Allées de mosaïque jonchées de feuilles mortes; vasque de marbre, verdâtre et branlante, dont l’eau ruisselle avec un bruit de sanglot; tonnelle de passiflores, jamais émondée, que soutiennent des bois tournés et vermoulus; enchevêtrement des rosiers, des lianes et des bananiers aux larges palmes; oranges mûrissantes, dans le vert cru des feuillages; petits pavillons précieusement peints, lavés par toutes les pluies; et les fleurs des églantiers, pâles, décolorées, d’être nées à l’ombre de murailles vétustes et trop hautes...

En ces mois d’automne, le soleil ne dore plus que le faîte des arbres et le jardin frissonne, humide et morose dans la lumière glauque de ses bosquets.

Quelques lézards sinuent, rapides, à la poursuite d’un insecte; des merles sautillent à travers les branches d’un vieux poirier; les guêpes tournoient en bourdonnant, qui ont fait leur ruche entre les stalactites dorées des arcades. Il semble que l’on réveille une demeure enchantée, où les araignées tissaient paisiblement leurs toiles sur les ciselures merveilleuses, depuis que la mort emporta le «Maître des choses» en la Clémence d’Allah.

2 décembre.

—Balek! Balek![21] crie le mokhazni qui m’accompagne, en me frayant un passage au milieu de la foule.

Je cherche vainement à modérer son ardeur, à lui faire comprendre que les souks appartiennent à tous, que je dois supporter comme un autre leur encombrement matinal. Kaddour ne peut admettre que la femme du hakem[22] soit arrêtée dans sa marche, et, malgré mes objurgations, il continue à écarter les gens par des: Balek! de plus en plus retentissants.

Kaddour est un grand diable, maigre, nerveux, tout d’un jet, attaché spécialement au service de mon mari. Les yeux pétillent dans sa face presque noire; une petite barbe frisotte sur ses joues osseuses; le nez s’étale avec satisfaction; les lèvres, épaisses et violacées, grimacent d’un large rire en découvrant les dents très blanches. Un mélange de sauvagerie et d’intelligence anime son visage expressif; ses djellaba négligées bâillent sur le caftan, et son turban semble toujours sortir de quelque bagarre. Mais Kaddour porte fièrement le burnous bleu des mokhaznis et son allure a quelque chose de noble.

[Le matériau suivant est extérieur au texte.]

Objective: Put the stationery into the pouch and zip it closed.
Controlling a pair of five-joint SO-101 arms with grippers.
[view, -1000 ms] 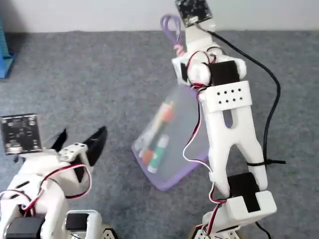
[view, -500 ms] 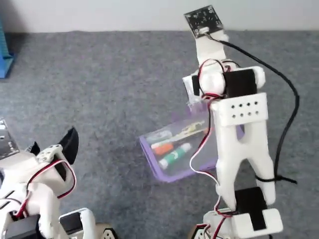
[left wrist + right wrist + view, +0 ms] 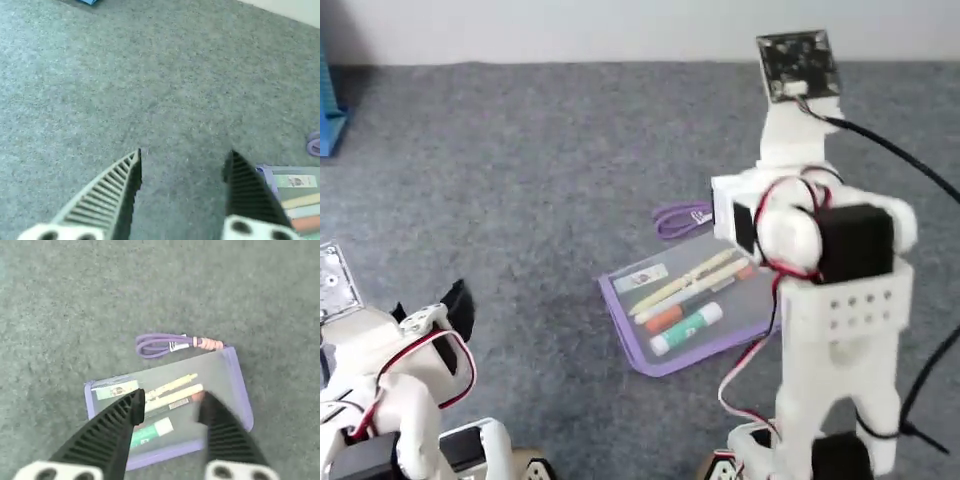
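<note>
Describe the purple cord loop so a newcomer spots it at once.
On the grey carpet, find the clear, purple-edged pouch lying flat mid-table. From its far corner a thin purple cord loop trails onto the carpet. Unlike the pens, it lies outside the pouch.

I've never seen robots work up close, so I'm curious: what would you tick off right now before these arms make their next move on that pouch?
1. Stationery inside the pouch: ok, it shows through the clear wall.
2. Pouch lying flat on the carpet: ok.
3. Zip fully closed: cannot tell; the purple strap lies at one corner.
4. Right pincer open, empty, above the pouch: ok.
5. Left pincer open, empty, off to the pouch's side: ok.
</note>
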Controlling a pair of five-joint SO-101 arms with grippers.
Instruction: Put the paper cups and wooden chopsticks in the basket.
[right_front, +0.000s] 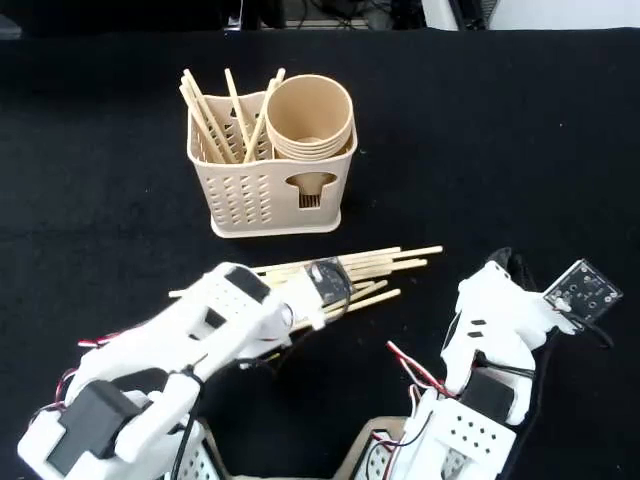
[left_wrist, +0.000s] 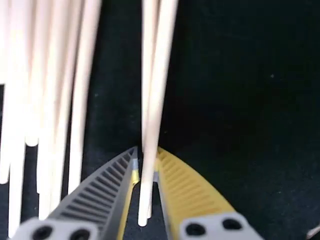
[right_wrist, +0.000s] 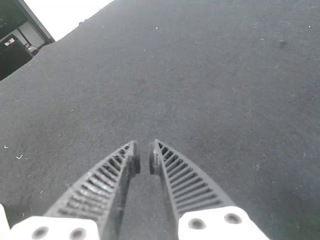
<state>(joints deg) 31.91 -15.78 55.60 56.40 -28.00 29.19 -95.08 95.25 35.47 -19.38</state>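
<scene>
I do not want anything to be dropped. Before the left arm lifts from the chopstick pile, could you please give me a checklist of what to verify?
1. Grip: the left gripper is shut on the held chopsticks: ok.
2. Number held: it looks like two: cannot tell.
3. The basket stands upright beyond the pile: ok.
4. The paper cups sit nested in the basket: ok.
5. The right gripper is shut and empty, over bare table, apart from the pile: ok.
6. All sticks collected: loose chopsticks lie on the table: not ok.
</scene>
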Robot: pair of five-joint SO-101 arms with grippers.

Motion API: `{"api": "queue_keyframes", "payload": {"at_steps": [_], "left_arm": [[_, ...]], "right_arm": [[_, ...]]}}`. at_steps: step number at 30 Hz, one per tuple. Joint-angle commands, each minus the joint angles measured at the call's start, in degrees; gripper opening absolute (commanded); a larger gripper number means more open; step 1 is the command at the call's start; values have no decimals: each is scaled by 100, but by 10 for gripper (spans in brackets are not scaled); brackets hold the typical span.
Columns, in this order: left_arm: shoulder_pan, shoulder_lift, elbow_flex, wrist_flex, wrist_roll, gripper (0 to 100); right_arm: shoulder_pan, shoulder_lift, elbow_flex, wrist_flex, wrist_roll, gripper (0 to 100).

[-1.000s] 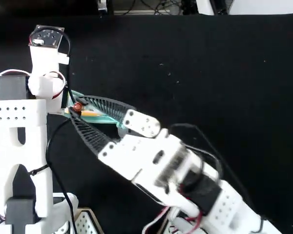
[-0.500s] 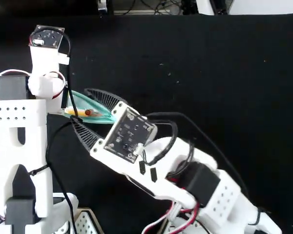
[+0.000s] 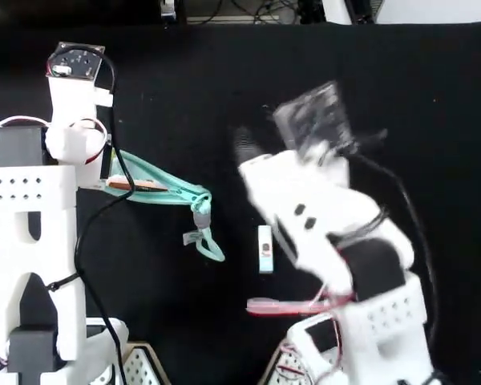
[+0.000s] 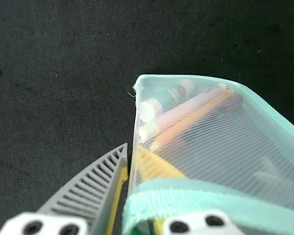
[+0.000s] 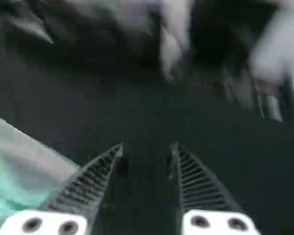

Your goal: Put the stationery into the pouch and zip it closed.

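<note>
While the left gripper [image 4: 132,152] clamps the green mesh pouch [image 4: 210,142] by its edge at the left of the high view, pens and an orange pencil [image 4: 191,120] lie inside it. The right gripper [image 5: 146,146] is narrowly parted and holds nothing.

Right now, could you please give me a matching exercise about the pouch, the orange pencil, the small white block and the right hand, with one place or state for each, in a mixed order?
Things:
1. pouch
2. orange pencil
3. small white block
4. right hand

Places or states:
A. lying on the black table, apart from the pouch
B. open, with nothing between the fingers
C. inside the pouch
D. gripped by the left hand

Pairs: 1-D, 2-C, 3-A, 4-B.
</note>
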Motion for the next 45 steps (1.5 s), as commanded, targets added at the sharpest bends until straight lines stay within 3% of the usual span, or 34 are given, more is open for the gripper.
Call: {"api": "queue_keyframes", "payload": {"at_steps": [1, 6, 13, 19, 30, 35, 38, 45], "left_arm": [[84, 237, 382, -105, 18, 30], [84, 246, 391, -114, 18, 30], [84, 246, 391, -114, 18, 30], [84, 246, 549, -229, 18, 30], [57, 246, 549, -229, 18, 30], [57, 246, 549, -229, 18, 30], [66, 246, 549, -229, 18, 30], [75, 246, 576, -229, 18, 30]], "right_arm": [[563, 479, 813, 44, -211, 168], [431, 1578, 1745, -536, -255, 167], [387, 3301, 1648, -765, -264, 167], [-343, 4251, 1385, -756, -501, 166], [-378, 4910, 1253, -756, -492, 162], [-281, 4971, 1112, -721, -492, 8], [-88, 4963, 989, -712, -492, 17], [149, 4840, 40, 422, -132, 12]]}}
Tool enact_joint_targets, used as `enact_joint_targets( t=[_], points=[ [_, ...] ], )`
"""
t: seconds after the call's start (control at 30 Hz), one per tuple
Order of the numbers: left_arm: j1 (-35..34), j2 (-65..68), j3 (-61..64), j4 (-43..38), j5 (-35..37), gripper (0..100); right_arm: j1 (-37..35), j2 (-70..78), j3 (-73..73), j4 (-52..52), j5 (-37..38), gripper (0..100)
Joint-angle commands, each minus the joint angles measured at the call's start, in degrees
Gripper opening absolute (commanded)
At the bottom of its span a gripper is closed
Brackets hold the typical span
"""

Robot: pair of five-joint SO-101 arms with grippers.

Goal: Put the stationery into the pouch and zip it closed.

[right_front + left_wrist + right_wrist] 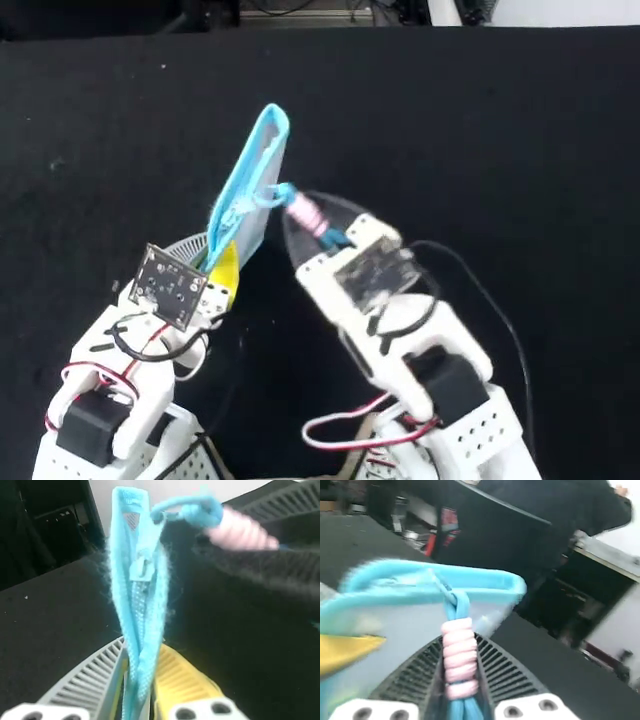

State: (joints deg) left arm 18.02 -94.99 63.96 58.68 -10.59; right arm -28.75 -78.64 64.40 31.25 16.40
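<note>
Pouch [250,185]: flat and narrow, with a translucent pale mesh body bound in fuzzy sky-blue fabric tape and rounded corners. It stood on edge above the counter [500,150], tilted, and was held between the two arms

Left end effector [222,265] pinched the pouch's near end. One ribbed grey finger [90,675] and one ribbed yellow finger [185,685] were pressed against opposite faces. The yellow one showed dimly through the mesh from the other side

A small blue zipper slider [138,570] sat on the pouch's upper seam, partway along. Could not tell how far the zip was drawn

A looped blue pull cord [187,507] ran sideways from the slider to a pink coil [459,655], a soft ridged sleeve wound round the cord. Right end effector [322,228], just beside the pouch, was clamped on that coil, with a black ribbed finger [505,675] on either side

Counter: matte black cloth with faint lint specks. Beyond the pouch, past the counter's far edge, were dark equipment, cables and a patch of white wall
</note>
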Motion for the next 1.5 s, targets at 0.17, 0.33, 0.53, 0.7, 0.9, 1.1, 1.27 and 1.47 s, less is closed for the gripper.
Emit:
enact_joint_targets(
  t=[0.17,0.33,0.53,0.7,0.9,1.1,1.27,1.47],
  points=[
    [0.7,0.6,-0.8,0.9,-0.7,3,6.6,-1.0,0.0,-2.7,-3.2,1.1],
    [0.7,0.6,-0.8,1.0,-0.4,3,7.5,-1.0,0.3,-2.8,-3.2,1.1],
    [0.7,0.6,-0.8,1.0,-0.4,3,10.5,-1.0,2.9,-7.2,-3.3,1.1],
    [0.7,0.6,-0.8,1.0,-0.4,3,11.3,-1.0,2.7,-7.2,-3.6,1.1],
    [0.7,0.6,-0.8,1.0,-0.4,3,11.0,1.9,1.5,-6.8,-3.7,1.1],
    [0.7,0.6,-0.7,1.0,-0.6,3,2.4,5.6,-5.1,5.5,-3.2,1.2],
    [0.7,0.6,-0.7,1.0,-0.4,3,-0.8,5.8,-8.9,11.9,-3.2,10.9],
    [0.7,0.6,0.2,0.5,-0.4,3,-2.2,5.6,-8.9,11.8,-3.7,16.9]
  ],
)
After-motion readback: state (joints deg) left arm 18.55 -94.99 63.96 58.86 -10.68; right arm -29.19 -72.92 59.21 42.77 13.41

Il marche d’un pas souple et bondissant, tel un sloughi. Monté, il évoque les guerriers du Sahara. Les piétons s’écartent en hâte devant les ruades et les écarts de son cheval qu’il éperonne sans cesse, pour l’orgueil de le dompter tandis qu’il se cabre.

Kaddour est pénétré de ses mérites: il sait tout, il comprend tout.

En vérité, débrouillard, vif et malin, il a trouvé moyen de nous procurer les plus invraisemblables objets, d’installer notre demeure aux escaliers étroits, de passer les meubles par les terrasses, et de nous carotter[23] sur les achats. Il se révèle serviteur précieux et pittoresque, d’un dévouement à toute épreuve. Kaddour paraît déjà nous aimer et s’apprête à nous exploiter discrètement, comme il convient vis-à-vis de bons maîtres qui ont du bien, et pour lesquels on donnerait au besoin sa vie.